You're the unicorn of the gay community. Unbelievable and unattainable.
He's trying to get everyone in the bathtub for a team meeting about how we're gonna find his car. Which is parked outside. Think we should cut him off?
he kept yelling THIS ISNT AMATEUR HOUR
I woke up using a pile of socks as a pillow. I think theyre clean so thats a plus.
Restaurants Roasting People Who Gave Them Negative Yelp Reviews (25 Pics)
I probably looked like a mental patient. I had my IV in one hand and cup of pee in the other, swaying around with a dazed grin on my face. I love vicodin.
I was laying there trying to sleep and then he sat up, took out his dick, and put it on my shoulder.

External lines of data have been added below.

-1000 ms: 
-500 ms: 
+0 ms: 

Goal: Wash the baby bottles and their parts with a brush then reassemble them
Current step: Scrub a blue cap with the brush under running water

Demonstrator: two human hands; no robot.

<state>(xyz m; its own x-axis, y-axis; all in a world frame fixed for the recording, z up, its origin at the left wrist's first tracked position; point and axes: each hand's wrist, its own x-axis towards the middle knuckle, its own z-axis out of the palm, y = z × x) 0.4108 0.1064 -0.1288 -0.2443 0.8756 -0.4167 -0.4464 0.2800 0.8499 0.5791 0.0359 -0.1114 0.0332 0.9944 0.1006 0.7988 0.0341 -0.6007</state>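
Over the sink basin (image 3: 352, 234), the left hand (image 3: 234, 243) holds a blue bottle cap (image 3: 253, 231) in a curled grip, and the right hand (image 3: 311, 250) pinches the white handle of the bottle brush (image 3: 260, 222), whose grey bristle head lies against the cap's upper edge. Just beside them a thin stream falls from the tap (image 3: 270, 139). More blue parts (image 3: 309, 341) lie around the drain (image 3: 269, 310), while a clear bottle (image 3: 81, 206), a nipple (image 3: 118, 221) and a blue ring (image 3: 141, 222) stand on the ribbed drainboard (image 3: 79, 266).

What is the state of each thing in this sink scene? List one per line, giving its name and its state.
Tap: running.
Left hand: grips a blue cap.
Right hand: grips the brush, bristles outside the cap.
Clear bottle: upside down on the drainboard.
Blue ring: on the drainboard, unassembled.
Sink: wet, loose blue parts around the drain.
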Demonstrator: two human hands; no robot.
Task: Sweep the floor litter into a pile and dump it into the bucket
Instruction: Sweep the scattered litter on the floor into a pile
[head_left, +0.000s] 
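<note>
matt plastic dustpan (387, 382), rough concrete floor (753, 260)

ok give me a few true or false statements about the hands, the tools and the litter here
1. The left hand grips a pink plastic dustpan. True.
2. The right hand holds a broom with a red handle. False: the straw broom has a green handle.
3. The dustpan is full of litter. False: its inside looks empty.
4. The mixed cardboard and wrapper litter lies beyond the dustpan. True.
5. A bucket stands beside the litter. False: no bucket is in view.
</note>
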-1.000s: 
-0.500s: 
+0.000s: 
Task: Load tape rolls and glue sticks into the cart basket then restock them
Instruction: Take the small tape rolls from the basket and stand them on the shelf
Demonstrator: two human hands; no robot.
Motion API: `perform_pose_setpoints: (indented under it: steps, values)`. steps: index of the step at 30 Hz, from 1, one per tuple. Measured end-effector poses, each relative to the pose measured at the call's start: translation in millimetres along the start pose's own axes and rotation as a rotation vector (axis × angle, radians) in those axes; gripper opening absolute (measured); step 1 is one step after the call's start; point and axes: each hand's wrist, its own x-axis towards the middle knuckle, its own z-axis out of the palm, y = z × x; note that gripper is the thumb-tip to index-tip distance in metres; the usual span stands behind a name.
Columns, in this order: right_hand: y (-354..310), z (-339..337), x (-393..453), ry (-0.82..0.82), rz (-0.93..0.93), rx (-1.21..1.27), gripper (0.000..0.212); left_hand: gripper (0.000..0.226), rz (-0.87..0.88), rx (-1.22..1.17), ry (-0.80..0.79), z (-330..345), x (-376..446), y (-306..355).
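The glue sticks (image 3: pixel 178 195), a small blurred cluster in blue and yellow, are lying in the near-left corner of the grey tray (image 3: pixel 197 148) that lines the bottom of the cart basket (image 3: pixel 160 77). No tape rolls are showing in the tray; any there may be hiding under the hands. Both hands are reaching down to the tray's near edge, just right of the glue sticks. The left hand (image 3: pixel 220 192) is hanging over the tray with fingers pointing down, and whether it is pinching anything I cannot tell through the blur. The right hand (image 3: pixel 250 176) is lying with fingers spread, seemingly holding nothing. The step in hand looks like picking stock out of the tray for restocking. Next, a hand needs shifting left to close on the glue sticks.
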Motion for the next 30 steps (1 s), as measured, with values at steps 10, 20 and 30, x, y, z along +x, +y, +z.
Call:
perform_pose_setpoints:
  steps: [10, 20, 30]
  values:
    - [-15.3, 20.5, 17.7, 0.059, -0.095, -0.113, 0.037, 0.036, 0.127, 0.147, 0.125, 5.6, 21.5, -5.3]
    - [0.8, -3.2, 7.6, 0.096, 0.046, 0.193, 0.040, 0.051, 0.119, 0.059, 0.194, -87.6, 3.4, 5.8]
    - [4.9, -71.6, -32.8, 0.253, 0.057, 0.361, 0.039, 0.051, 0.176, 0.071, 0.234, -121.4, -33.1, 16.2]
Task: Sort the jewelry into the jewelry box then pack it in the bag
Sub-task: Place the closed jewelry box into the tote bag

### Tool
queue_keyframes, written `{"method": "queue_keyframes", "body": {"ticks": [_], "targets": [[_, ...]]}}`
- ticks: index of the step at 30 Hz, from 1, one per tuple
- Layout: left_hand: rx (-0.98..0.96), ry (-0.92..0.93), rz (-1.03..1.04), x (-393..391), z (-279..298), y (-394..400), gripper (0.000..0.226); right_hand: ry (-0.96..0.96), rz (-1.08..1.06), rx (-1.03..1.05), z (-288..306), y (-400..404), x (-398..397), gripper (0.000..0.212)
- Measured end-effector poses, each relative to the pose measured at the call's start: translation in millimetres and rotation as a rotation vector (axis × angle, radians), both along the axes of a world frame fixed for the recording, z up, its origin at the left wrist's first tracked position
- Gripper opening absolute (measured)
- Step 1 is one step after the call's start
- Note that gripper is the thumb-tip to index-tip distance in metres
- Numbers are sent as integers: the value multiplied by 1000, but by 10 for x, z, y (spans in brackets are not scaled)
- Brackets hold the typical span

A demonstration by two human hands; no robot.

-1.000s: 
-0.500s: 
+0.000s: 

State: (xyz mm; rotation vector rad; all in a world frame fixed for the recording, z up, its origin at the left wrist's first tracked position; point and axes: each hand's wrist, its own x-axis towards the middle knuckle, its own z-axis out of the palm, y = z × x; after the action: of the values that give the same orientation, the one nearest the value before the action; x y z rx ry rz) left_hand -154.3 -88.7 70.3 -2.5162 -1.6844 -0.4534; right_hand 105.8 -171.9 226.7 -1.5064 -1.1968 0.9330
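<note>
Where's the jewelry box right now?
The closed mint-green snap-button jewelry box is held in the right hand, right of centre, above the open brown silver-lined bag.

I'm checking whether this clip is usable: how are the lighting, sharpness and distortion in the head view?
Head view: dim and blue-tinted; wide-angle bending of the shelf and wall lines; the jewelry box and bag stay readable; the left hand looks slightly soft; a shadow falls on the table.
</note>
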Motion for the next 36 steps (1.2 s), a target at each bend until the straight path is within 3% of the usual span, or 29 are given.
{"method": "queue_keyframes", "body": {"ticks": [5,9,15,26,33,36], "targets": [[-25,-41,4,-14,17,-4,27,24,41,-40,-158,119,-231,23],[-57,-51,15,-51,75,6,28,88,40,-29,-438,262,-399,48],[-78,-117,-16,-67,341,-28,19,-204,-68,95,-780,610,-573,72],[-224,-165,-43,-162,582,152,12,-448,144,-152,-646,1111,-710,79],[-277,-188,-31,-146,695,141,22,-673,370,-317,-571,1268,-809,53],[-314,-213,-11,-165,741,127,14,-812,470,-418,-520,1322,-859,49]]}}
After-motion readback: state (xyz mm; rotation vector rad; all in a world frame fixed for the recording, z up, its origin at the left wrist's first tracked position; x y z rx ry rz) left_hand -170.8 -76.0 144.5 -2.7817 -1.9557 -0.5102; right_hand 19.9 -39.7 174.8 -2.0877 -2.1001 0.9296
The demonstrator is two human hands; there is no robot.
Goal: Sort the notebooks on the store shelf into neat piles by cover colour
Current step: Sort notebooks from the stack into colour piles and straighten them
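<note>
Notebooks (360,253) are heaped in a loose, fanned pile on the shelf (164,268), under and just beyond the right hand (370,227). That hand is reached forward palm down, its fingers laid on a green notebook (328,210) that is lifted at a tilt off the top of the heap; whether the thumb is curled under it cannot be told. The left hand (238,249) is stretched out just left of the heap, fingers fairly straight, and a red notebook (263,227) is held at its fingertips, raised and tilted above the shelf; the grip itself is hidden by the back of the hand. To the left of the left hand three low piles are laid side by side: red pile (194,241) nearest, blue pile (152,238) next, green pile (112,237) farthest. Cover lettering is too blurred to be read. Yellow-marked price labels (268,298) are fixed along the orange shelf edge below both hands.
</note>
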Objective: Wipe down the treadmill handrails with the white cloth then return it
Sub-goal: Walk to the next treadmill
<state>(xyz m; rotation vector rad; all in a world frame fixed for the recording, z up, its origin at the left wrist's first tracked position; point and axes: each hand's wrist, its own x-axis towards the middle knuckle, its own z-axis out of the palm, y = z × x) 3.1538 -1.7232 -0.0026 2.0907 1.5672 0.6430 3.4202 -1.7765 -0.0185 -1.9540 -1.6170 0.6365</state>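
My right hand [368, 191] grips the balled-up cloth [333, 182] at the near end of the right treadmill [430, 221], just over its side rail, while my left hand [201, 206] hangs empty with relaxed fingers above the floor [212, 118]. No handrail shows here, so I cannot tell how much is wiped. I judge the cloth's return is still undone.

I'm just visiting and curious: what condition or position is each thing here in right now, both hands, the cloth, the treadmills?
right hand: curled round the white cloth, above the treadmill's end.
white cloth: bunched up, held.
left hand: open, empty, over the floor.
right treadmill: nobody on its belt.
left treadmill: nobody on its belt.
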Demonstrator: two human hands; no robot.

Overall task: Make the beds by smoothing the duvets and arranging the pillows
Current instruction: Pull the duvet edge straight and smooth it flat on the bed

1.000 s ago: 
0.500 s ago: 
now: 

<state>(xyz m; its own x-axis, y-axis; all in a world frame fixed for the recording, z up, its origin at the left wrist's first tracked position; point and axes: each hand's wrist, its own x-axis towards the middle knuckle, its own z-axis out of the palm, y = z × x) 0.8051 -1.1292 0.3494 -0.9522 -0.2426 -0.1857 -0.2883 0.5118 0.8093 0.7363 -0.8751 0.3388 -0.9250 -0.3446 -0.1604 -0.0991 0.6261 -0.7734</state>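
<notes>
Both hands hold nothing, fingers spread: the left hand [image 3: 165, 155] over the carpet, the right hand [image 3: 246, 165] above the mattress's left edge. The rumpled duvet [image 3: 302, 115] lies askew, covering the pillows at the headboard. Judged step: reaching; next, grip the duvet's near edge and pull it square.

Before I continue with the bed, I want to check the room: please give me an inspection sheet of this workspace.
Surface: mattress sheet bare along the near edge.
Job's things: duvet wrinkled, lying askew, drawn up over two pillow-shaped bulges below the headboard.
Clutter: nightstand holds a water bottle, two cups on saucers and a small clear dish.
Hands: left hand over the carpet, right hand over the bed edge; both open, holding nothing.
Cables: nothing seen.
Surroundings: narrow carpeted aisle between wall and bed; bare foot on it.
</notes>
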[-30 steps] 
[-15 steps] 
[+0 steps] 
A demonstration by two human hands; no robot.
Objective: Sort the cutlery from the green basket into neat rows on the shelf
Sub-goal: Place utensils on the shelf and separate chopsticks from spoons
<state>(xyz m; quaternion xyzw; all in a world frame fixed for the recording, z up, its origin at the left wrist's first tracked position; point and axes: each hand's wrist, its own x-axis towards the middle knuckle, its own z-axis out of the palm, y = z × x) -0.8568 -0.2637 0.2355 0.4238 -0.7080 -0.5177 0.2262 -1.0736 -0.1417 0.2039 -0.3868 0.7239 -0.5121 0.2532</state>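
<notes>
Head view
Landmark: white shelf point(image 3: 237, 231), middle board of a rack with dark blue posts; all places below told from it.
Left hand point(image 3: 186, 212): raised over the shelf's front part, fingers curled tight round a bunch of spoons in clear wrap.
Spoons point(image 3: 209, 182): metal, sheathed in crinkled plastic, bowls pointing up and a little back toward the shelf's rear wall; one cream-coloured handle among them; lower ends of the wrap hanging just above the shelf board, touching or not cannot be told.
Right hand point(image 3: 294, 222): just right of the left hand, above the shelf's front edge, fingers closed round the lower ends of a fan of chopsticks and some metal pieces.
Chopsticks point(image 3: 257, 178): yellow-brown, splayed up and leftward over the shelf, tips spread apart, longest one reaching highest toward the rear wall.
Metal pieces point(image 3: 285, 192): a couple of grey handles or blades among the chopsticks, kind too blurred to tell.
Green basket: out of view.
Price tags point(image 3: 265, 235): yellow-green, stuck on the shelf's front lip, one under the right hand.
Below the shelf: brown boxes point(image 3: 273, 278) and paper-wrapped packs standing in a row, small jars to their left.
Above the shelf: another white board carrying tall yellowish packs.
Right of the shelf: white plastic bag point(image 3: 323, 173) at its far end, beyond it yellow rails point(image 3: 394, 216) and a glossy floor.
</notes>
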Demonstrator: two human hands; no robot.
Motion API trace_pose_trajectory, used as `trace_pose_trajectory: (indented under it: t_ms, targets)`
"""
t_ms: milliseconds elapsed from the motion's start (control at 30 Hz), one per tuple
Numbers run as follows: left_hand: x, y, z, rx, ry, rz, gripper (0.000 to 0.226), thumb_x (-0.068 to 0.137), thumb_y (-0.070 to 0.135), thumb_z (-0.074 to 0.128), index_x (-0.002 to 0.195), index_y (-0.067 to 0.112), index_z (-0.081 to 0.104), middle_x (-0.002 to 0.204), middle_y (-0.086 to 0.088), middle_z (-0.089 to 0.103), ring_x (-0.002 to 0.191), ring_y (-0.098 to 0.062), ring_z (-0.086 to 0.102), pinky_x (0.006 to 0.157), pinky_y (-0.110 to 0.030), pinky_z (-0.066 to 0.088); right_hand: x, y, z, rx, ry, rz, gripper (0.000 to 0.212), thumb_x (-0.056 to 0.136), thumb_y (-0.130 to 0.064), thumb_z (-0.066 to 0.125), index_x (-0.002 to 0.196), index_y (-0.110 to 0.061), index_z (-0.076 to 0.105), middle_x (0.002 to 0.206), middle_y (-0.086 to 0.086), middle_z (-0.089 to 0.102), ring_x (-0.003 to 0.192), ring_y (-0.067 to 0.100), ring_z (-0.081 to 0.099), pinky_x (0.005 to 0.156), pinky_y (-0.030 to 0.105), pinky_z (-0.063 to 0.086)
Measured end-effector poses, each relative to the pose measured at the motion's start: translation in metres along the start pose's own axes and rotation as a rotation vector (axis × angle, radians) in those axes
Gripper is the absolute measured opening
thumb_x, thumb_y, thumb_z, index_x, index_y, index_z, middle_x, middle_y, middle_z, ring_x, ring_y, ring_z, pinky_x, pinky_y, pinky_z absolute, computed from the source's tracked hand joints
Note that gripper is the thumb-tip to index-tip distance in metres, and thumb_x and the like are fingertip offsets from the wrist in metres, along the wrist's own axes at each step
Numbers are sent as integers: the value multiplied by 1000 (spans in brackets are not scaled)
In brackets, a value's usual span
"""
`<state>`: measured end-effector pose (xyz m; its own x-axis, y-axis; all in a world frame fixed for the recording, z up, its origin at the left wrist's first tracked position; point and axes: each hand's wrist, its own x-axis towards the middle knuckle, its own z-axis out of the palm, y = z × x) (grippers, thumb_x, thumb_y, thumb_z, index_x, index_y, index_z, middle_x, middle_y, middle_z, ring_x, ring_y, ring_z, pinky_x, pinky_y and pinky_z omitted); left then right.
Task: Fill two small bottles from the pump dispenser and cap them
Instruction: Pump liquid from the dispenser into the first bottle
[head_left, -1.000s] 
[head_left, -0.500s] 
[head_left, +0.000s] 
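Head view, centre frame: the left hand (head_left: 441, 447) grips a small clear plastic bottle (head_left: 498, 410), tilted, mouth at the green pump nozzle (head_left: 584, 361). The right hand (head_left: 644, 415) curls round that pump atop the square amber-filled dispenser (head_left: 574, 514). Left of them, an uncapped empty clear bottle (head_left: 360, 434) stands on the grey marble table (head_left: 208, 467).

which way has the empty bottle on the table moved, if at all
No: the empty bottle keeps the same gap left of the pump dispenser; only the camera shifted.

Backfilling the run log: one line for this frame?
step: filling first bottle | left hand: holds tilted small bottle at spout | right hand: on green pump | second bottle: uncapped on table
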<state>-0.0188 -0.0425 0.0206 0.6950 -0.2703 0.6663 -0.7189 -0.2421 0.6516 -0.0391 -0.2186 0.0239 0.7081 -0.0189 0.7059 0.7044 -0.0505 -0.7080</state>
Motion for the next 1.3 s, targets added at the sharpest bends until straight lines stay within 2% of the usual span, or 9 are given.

It wasn't even hard- it was just casually perched.
So take that alcohol. I still win. I ALWAYS WIN. Plus i didn't have to wear clothes. DOUBLE WIN.
Like her Facebook page isn't even hers. It belongs to her tits. It's Titsbook
Put down the bong. Turn off Hey Arnold. Stop calling me football head.
I love you football head
Woman Posts Harassing DMs From Creep Online, Now He’s Upset Because People Told His Mom
I don't know what I was talking about but I just threw up in ikea. You can't get out of this place it's a fucking labyrinth.
Pretty sure the guy at the Halloween party dressed as an ice cream man is working his way through the building without a care for gender or age. He high-fives me on his way out each morning.
I am 95% sure I just heard my cat say "What are you doing home? It's Saturday night."
The oven caught fire. I put it out, but called the fire department just to make sure it was okay since the smoke wasn't going away
You just wanted to meet firemen
What the fuck happened last night.... I woke up with a bowl half full of ravioli next to my head, reversed on my bed still fully clothed.....
I’ve gone two rounds already this morning and I’m ready for a third. The moon is in the house of sluticus hornius.